Idea Proposal Stage (choose one)

  • Early Adoption: I have completed a pilot and analyzed the impact of that pilot on the intended users of the idea. I have begun to expand the pilot for early adoption.

Tell us more about your organization/company (1 sentence and website URL)

United for Hope uses its Smart Village Strategy to build sustainable economic and social structures in rural India with the goal of making villages centers of opportunity and progress. https://unitedforhope.org https://www.facebook.com/unitedforhopengo https://twitter.com/UnitedHopeNGO http://instagram.com/unitedforhope_ https://www.shaktiempowerment.com

Expertise in sector

  • 3-5 years

Organization Filing Status

  • Yes, we are a registered non-profit.
  • Yes, we are a registered social enterprise.

In 3-4 sentences, tell us the inspiration or story that encouraged you to start this project.

After spending years living in rural communities & piloting projects around sanitation & education, founder Tara recognised that even when provided with a toilet or improved schooling, an Indian child will still not be able to remove themselves from a similar life trajectory as their parents. Jobs & a new economic ecosystem are required to achieve societal transformation. Armed with this experience, Tara devoted herself to adopting learn-improve paradigms that form the core of our SV Strategy.
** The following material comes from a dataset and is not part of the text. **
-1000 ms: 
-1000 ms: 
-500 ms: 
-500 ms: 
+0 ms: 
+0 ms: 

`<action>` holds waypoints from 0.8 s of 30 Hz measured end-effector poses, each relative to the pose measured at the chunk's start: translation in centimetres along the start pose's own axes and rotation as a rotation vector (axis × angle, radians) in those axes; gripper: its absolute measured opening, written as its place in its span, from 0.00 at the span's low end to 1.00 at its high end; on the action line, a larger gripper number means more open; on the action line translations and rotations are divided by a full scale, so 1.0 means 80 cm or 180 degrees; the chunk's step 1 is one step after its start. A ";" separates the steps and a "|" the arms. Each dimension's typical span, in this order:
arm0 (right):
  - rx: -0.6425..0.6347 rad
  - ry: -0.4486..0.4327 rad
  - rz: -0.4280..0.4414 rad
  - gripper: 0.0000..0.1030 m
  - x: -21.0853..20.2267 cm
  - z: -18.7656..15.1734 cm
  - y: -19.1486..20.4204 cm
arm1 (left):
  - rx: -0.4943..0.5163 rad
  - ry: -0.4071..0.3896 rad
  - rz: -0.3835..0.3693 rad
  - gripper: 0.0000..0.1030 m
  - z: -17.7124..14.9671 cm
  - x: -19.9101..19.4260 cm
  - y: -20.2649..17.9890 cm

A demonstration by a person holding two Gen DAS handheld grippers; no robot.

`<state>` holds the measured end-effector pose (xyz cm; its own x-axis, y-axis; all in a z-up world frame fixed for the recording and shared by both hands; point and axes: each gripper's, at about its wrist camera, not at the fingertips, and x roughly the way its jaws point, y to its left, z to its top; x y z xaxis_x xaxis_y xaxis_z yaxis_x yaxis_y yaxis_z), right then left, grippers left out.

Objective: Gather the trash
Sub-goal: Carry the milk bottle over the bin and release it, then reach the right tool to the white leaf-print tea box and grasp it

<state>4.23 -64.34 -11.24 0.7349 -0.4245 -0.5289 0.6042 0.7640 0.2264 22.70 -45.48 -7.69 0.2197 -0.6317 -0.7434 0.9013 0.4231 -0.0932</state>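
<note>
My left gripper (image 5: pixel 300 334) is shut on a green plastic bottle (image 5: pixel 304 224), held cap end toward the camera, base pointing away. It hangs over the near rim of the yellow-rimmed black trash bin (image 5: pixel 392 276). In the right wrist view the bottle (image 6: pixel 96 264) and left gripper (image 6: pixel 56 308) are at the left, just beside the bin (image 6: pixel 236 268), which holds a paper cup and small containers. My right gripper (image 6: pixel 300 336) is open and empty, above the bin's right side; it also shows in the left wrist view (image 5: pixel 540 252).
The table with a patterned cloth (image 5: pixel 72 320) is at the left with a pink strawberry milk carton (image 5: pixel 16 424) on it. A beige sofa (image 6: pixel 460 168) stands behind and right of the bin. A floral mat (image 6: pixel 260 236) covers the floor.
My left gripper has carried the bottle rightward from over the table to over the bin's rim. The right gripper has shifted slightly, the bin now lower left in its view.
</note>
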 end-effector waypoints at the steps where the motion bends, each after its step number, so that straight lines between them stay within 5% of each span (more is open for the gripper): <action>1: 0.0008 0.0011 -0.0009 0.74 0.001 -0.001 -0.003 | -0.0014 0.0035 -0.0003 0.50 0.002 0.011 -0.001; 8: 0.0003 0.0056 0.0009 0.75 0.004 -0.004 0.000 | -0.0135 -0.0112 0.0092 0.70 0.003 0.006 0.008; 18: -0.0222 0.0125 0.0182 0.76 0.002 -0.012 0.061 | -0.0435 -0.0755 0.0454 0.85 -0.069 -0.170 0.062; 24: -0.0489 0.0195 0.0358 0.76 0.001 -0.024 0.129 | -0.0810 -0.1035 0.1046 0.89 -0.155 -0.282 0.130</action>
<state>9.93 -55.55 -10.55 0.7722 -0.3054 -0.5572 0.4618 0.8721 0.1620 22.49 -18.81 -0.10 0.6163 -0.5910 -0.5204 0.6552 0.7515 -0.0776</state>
Please explain how your selected topic areas are influenced, in the local context of your project (1,000 characters).

'Prosperity' is influenced by several factors: lack of quality education, barriers to starting a new business, patriarchal practices, caste discrimination, government neglect, and general lack of opportunities to earn good wages. As all these factors fuel each other, the foundation of economic growth is very weak, leaving prosperity levels stagnant. The very problem of urbanization also influences prosperity through brain-drain as educated people leave the area and seek employment elsewhere. 'Planet' is influenced by contamination, lack of awareness of harmful practices, slack governance, shortage of affordable energy alternatives, careless behaviour and actions leading to constant environmental degradation. Waste contamination is a problem as is the use of diesel, kerosene and fossil fuels for energy generation, wasteful farming practices, arsenic-containing water supply, air pollution due to burning waste, and many other issues.

Who will work alongside your organization in the project idea? (1,000 characters)

To develop strong partnerships, we work with community leaders & local government to identify ways to collaborate and to create synergistic alliances. We work in close cooperation with the area Member of the Legislative Assembly (MLA) and the District Panchayat Raj Officer (DPRO) in Kushinagar, both responsible for village development in our field of operations. Our multi-tiered approach has already ensured successful collaborations for education, social tourism and sanitation (we made our first village Open Defecation Free), and we are moving towards becoming an approved agency for the implementation of government programs. Many international companies, social startups, university organizations & NGOsssupport aspects of our social enterprise activities through social impact funding, in-kind or financial support, and pro bono work. To name some: IEEE SV, Clean Water e.V.; Munich RE; Impact Hub; Enactus; Engineers Without Borders UK & Rotary International.

Please share some of the top strengths identified in the community which your project will serve (500 characters)

In Uttar Pradesh, we see daily examples of creative solutions worked out under extreme conditions. Jugaad - a Hindi word meaning "flexible approach to problem solving"- is the most heard word locally. We believe there's huge potential in this resourceful environment and that well-executed social enterprises can generate impact. Further, a nearby, famous Buddhist pilgrimage site (Kushinagar) and ongoing government infrastructure improvement increase the potential for tourism enterprises.

Geographic Focus

We work in UP, India's most populous state (228 million) and home to 16% of the population

How many months are required for the project idea? (500 characters)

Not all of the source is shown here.